Argentina Backs Down the IMF,
But Pulls the Knock-Out Punch

by Dennis Small and Cynthia Rush

Early on the afternoon of March 9, after several days of tense negotiations, the Argentine government and the International Monetary Fund (IMF) stepped away from a total showdown on the issue of Argentina's restructuring of $99 billion in public debt on which it defaulted in December 2001, and the two sides came to a time-buying agreement. Negotiations went down to the wire, with President Néstor Kirchner threatening to default on a $3.1 billion payment due the IMF that day, and refusing to bend to fierce international pressure to pay more on the defaulted public debt than the 25% of face value he announced months ago.

Under the terms of the accord, the IMF agreed to lend Argentina $3.1 billion, which will be used to cover Argentina's $3.1 billion payment back to the IMF—a straight debt rollover—without imposing major new austerity requirements on the country.

The Kirchner government thus backed down the once-mighty IMF, and won this round of the battle by threatening to use its "debt bomb" if forced to the wall. But Kirchner failed to deliver the knock-out punch to the entire IMF system, which in all likelihood would have resulted if Argentina had outright defaulted on its $3.1 billion payment.
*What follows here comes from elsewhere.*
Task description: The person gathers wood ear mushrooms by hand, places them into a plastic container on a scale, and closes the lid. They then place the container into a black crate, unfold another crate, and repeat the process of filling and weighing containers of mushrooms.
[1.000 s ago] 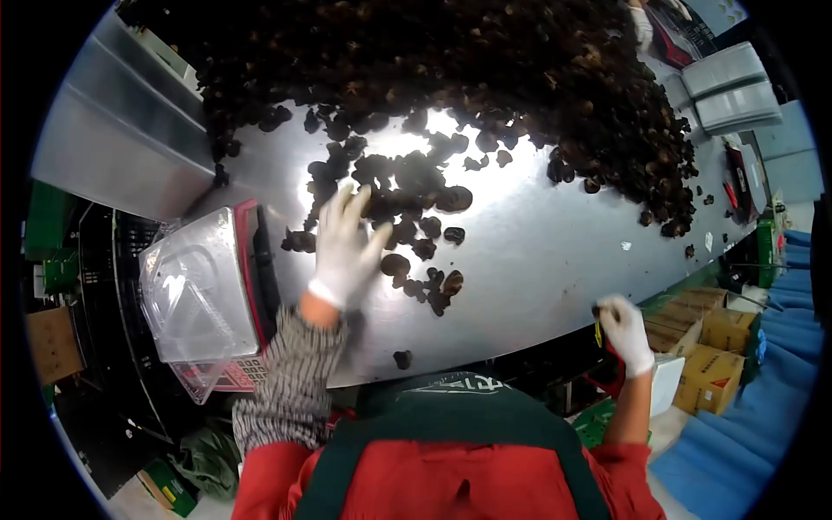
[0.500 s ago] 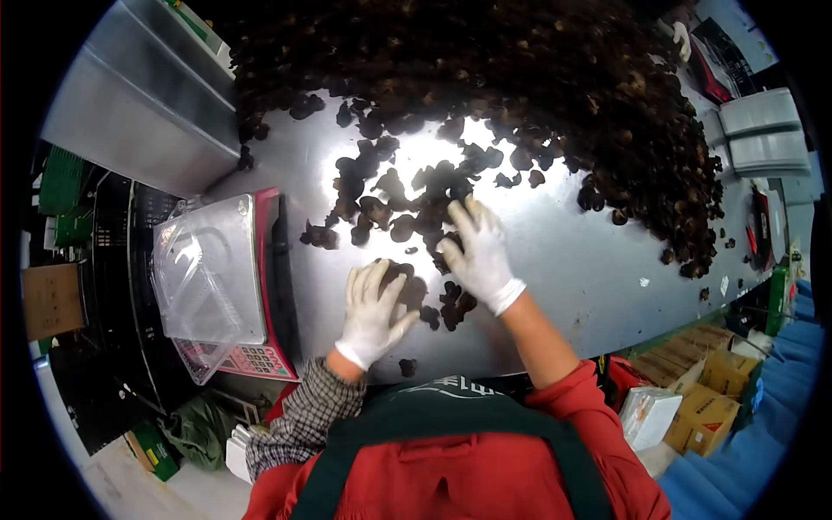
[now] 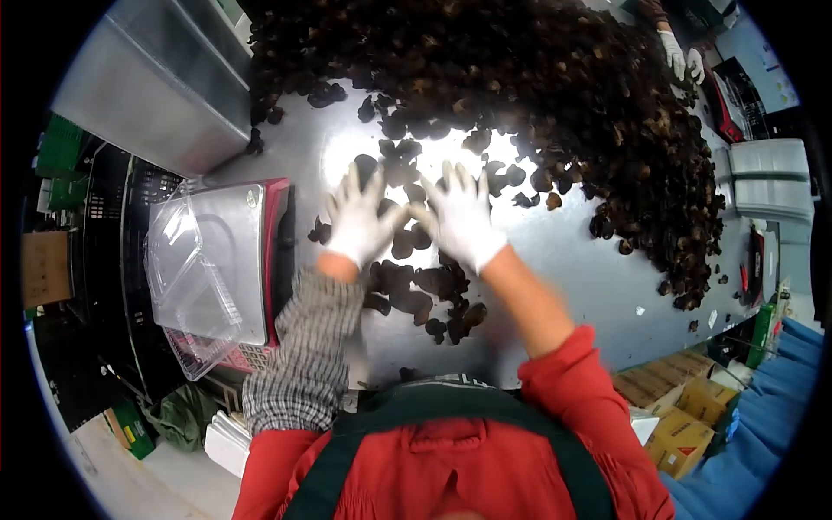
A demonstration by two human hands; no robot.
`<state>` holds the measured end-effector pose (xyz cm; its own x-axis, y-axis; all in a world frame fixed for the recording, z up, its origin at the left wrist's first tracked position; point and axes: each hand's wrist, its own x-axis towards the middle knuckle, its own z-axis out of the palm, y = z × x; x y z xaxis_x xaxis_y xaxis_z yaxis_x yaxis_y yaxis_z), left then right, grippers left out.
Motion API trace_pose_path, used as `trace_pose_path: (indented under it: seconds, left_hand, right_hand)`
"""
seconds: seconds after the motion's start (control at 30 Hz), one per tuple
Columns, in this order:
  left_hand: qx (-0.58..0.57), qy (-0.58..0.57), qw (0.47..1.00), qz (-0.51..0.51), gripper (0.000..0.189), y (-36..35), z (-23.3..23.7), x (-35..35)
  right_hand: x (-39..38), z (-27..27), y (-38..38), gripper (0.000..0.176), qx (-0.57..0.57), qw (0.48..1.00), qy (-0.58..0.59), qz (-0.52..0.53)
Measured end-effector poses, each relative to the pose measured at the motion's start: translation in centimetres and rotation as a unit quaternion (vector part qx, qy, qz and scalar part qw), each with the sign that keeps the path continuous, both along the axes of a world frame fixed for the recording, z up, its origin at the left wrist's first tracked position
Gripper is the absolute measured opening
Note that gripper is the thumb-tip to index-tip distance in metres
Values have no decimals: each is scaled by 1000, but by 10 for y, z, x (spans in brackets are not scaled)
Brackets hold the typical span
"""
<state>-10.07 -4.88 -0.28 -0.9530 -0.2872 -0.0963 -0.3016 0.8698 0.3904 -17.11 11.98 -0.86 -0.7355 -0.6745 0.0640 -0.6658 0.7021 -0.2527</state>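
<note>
My left hand (image 3: 360, 221), in a white glove, lies over dark brown pieces that look like wood ear mushrooms, fingers spread. To its right is my right hand (image 3: 465, 217), also gloved, with its fingers stretched out and pointing away from me. The thumbs are close together above a few pieces (image 3: 404, 244). Some pieces are partly hidden under both hands. Nearer to me is a loose cluster of the same pieces (image 3: 412, 299) on the metal table (image 3: 546, 269). A large heap of them (image 3: 520, 69) covers the far side.
On the left, a weighing scale (image 3: 221, 260) carries clear plastic lids or trays (image 3: 195, 269). A tall metal bin (image 3: 165, 87) stands behind it. Another person's gloved hands (image 3: 674, 56) are at the far right, near stacked clear containers (image 3: 770, 178). Cardboard boxes (image 3: 680, 440) sit below the right edge.
Both hands have moved away from my body, and the left has come up level with the right. Several pieces now lie nearer me. The other person's hands show more fully.
</note>
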Motion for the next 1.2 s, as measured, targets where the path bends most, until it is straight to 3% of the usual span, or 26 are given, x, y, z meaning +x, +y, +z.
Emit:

It was, in fact, fear of such a financial chain-reaction which drove the U.S. Treasury to instruct the IMF bureaucrats to back off from the showdown. As U.S. Presidential candidate Lyndon LaRouche commented on hearing the news: "There was enough dynamite there, that the Argentine crisis could have been a detonator for all that explosive power. That's the secret of this thing: The U.S. Treasury and IMF had to side-step the confrontation, and try to buy time."

LaRouche was referring to the latest Bank for International Settlements quarterly report (which documents the multiple dangers of financial explosion internationally), and the looming bankruptcy of the U.S. giant Fannie Mae and Freddie Mac mortgage agencies (see article, p. 8).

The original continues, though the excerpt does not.